IN THIS ISSUE
 
* Newsletter March 2022
* How much should a person exercise daily to stay healthy?
* Latest news
 
Newsletter March 2022
Dear reader,
 
Spring started over a week ago and almost everyone in Spain is still busy with a major spring cleaning to remove the sand and mud. This sand came to us from the Sahara in the past 2 weeks. This phenomenon is called Calima. Even the oldest generations say they have never experienced such mud showers in their lives.
 
People with lung diseases have suffered a lot from the fine dust in the air.
 
In this newsletter we go through some of the reason why we find it so difficult to get enough exercise.

Kind regards,
Bernadette Veeger
 
 
 
 
How much should a person exercise daily to stay healthy?
 
I got a new view on this by reading an article by Wim Kohler, it has the title 'A person is made to move'. He discusses a book written by Harvard professor Daniel Lieberman.

Professor Lieberman was looking for answers to the question why we don't find training as fun and enjoyable as socializing, food and sex? Why do we invent reasons for delaying and canceling it, even though we know very well that it is healthy?

He looked for the answer in human evolution and did a lot of research among the increasingly scarce specie of the so-called 'hunter-gatherers' in this world.
Millions of years of evolution have produced a human body that is adapted to walking on two legs and can throw, carry and do a lot with the hands.
The new insight is that body repair and maintenance (or also 'rejuvenation') in that walking-oriented body almost only takes place during or after exercise. Anyone who does nothing will decay and age. When muscles contract, it causes an avalanche of messenger molecules. Initially, they immediately release energy, but eventually molecular processes are initiated for maintenance and repair. Exercise could prevent diseases of affluence. Lieberman does not call it diseases of affluence, but mismatch diseases. They arise because we no longer allow our body the movement for which it was made.

Lieberman also believes that humans did not evolve to train. Hunter-gatherers never train. Training is exercise for fitness and health, without directly producing food or children. It takes energy. For the hunter-gatherers, food was not readily available and each calorie can only be spent once. Growth, body maintenance, foraging for food, stockpiling or reproduction, that's what it was all about. Sitting was -and is- a favorite activity of hunter-gatherers.

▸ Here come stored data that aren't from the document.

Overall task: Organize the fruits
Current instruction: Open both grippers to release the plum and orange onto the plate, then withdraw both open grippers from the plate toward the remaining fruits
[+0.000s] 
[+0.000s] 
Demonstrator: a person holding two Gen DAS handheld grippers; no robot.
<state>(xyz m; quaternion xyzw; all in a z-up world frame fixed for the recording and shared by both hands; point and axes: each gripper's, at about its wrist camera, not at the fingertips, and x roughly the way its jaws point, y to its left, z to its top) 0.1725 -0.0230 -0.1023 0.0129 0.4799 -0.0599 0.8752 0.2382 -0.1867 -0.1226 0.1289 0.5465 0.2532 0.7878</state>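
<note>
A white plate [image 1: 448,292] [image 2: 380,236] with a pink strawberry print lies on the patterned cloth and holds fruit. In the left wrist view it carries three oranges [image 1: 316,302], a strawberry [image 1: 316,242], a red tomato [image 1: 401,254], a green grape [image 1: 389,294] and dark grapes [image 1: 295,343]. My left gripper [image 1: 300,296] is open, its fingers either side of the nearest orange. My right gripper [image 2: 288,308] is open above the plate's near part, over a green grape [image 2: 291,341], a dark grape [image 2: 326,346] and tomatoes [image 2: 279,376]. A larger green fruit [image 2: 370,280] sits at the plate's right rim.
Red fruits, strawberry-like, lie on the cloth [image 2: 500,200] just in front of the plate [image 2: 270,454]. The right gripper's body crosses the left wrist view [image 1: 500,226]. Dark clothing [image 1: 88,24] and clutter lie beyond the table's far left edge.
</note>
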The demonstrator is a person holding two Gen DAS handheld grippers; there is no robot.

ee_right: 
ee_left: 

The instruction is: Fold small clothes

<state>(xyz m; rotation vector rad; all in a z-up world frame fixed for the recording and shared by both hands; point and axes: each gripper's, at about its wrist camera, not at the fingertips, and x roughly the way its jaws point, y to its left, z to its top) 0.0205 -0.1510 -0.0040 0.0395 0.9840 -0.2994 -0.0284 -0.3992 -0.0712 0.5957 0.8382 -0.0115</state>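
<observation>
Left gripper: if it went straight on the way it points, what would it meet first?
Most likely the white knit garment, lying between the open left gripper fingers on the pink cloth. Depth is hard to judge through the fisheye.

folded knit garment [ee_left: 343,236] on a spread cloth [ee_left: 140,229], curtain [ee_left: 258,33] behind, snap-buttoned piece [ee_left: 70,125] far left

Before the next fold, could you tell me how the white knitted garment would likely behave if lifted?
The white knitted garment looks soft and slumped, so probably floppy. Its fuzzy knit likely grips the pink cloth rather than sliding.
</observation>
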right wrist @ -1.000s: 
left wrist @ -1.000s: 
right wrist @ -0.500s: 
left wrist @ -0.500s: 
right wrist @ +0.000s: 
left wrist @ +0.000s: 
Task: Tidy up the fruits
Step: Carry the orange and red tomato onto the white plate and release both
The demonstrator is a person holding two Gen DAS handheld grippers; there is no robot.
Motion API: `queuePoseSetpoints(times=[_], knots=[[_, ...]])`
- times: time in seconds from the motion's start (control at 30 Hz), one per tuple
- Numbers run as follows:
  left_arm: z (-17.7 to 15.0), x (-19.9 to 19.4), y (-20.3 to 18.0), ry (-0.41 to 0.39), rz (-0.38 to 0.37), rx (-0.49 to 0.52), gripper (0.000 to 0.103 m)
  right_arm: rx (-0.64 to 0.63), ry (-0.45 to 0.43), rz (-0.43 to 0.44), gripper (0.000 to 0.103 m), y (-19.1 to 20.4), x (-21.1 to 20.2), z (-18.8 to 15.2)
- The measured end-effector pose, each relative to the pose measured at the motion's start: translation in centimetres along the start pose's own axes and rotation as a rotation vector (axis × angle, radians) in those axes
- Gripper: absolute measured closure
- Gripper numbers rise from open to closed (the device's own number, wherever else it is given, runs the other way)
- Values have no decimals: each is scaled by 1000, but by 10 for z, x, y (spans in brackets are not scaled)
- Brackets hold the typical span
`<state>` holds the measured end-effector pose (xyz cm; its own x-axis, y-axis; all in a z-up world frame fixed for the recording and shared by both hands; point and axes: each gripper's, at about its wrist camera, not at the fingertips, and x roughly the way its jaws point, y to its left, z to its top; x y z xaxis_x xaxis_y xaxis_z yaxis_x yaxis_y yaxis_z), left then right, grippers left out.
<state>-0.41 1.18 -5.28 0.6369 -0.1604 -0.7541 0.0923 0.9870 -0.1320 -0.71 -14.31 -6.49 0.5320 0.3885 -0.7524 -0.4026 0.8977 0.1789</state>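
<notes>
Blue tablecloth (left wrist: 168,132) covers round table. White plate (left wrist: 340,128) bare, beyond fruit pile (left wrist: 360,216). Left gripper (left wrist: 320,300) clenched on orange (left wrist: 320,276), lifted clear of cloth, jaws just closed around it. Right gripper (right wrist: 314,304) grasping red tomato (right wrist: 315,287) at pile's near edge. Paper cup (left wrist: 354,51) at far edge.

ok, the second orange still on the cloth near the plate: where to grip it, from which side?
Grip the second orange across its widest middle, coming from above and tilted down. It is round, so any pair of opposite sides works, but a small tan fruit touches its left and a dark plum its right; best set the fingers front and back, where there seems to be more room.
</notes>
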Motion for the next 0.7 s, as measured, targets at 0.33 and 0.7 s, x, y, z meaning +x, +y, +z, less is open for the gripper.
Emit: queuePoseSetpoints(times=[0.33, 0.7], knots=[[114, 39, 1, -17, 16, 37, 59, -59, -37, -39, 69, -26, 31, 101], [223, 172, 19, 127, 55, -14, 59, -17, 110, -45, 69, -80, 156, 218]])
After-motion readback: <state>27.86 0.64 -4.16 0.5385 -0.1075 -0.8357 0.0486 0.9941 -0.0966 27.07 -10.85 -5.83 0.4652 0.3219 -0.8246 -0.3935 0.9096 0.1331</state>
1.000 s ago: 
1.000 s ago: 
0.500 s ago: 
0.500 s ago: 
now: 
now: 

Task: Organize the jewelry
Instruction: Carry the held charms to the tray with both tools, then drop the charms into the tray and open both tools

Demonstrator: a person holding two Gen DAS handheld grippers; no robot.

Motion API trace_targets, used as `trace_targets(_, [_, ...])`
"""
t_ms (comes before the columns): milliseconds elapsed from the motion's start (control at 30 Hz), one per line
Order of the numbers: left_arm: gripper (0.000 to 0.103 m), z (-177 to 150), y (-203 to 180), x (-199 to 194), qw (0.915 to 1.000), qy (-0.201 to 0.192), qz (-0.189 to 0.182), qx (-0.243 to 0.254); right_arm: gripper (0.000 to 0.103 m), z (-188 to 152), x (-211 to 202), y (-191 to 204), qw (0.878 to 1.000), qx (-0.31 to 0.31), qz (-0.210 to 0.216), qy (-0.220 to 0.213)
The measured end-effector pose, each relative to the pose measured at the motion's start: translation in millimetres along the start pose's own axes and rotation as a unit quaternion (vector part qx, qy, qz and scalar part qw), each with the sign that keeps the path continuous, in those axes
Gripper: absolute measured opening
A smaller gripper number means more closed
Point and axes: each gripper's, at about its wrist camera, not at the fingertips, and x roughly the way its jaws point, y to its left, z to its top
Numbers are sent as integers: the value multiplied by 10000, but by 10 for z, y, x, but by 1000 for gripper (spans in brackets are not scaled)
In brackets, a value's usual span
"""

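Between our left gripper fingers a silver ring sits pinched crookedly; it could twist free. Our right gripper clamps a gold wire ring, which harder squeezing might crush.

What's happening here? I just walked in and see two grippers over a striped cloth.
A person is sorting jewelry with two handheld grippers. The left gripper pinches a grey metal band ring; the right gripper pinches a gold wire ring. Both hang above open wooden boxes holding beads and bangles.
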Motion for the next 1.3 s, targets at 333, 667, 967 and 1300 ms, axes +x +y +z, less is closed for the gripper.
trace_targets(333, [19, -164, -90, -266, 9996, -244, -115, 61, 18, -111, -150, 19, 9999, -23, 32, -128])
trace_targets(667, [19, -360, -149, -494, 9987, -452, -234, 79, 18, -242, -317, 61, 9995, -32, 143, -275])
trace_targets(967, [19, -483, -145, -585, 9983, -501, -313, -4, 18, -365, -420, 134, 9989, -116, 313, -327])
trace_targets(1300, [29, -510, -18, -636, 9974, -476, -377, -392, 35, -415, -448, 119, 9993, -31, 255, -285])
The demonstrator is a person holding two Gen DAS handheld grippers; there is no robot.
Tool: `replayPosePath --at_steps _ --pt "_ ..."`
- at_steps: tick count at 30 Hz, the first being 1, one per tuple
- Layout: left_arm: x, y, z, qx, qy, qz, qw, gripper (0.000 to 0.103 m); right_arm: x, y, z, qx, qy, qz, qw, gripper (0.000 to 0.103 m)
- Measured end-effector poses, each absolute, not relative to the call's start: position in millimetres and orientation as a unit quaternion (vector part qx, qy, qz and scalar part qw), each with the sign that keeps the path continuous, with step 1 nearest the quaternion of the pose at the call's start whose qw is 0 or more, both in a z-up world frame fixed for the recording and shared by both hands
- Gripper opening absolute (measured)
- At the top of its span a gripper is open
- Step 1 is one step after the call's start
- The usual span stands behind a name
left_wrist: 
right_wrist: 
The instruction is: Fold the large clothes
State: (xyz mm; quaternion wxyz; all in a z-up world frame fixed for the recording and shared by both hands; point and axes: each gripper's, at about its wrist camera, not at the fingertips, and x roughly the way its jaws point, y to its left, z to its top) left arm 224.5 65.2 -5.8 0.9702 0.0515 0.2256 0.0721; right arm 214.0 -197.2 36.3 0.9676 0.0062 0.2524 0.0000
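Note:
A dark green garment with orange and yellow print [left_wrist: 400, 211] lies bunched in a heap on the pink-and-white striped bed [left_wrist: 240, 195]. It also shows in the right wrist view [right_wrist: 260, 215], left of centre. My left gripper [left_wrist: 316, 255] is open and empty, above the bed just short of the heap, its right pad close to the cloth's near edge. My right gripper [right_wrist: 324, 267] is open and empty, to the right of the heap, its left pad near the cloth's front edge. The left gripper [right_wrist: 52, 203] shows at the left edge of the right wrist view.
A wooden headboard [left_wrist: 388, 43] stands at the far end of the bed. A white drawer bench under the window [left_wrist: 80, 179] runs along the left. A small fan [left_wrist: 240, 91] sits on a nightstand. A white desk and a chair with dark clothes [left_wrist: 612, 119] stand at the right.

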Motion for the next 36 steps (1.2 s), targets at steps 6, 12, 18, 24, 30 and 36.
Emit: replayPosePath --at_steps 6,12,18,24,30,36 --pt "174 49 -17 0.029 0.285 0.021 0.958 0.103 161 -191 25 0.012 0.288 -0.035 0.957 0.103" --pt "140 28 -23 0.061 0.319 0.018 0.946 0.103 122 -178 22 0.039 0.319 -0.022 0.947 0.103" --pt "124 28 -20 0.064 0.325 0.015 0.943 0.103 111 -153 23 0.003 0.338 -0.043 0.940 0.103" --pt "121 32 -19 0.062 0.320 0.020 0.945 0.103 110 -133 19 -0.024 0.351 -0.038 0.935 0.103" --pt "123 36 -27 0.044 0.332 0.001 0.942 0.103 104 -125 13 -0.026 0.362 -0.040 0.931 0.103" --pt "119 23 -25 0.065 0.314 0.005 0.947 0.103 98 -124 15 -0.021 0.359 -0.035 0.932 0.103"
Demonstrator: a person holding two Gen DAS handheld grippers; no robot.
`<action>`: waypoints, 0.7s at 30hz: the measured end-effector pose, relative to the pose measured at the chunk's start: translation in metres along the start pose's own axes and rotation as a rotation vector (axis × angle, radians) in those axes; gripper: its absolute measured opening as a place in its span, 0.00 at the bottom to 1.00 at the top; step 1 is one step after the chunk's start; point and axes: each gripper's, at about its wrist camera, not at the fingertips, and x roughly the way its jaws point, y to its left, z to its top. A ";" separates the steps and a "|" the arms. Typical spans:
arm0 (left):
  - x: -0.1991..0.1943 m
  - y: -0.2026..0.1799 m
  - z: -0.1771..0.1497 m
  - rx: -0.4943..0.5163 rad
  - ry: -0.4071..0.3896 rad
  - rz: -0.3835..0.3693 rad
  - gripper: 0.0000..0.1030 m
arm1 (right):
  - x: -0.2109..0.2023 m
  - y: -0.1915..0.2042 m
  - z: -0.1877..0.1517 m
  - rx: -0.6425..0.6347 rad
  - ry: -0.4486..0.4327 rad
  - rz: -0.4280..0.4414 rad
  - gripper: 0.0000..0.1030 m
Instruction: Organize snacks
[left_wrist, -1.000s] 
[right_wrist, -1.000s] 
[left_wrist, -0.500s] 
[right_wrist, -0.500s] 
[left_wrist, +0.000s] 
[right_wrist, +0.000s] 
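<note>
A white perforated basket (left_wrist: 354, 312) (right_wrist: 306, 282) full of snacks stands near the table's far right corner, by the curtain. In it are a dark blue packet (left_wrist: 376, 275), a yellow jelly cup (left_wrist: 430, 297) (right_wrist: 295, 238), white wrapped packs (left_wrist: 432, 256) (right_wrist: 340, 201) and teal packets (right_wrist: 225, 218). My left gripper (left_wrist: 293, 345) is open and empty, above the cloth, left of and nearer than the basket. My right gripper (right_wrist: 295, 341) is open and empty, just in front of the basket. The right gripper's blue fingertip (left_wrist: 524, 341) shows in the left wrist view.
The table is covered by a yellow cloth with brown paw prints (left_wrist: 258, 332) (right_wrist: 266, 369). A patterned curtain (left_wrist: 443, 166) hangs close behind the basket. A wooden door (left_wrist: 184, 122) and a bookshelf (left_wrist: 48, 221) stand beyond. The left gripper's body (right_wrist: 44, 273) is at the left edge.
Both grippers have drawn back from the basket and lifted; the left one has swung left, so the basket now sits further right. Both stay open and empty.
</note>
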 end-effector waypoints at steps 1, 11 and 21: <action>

But Lieberman saw during his observations that hunter-gatherers are much more active when sitting. They are busy with the children or preparing food, they sit on the floor, often shift their positions and stand up for a while. And in addition, those hunter-gatherers move purposefully for 5 to 10 hours a day. Nowhere in his book does he recommend extending the exercise guidelines from 5 hours a week to 5 hours a day. But our body is made for it.
Lieberman also knows that hunter-gatherers don't have big muscles at all and are not that strong. They don't need that and a muscular body requires a lot of energy for maintenance.

Movement, such as contracting muscles, does not have to be running or with force. I find that being busy, walking and sitting actively is a beautiful and calming perspective.
Even in old age, our body needs exercise for maintenance and repair of, among other things: organs, muscles, nervous system, bones and cartilage. The aging is due to all those different substances that are released en masse during exercise and are nowadays much researched. Not moving when aging is, in Lieberman's words, an evolutionary mismatch that accelerates aging.

Ultimately, Lieberman favors nudge; give it a push in the desired direction. Provide information, have doctors prescribe exercises more often. He also promotes self-organization: make appointments with roommates and friends, play sports together, create variety, find a nice environment, do it often, choose a realistic goal - not based on performance, but on eventful time, and reward yourself.

In this newsletter I therefore call on everyone to lead an active life with a lot of muscle contraction.
 
The book is titled ´Exercised – The Science of Physical Activity, Rest and Health´.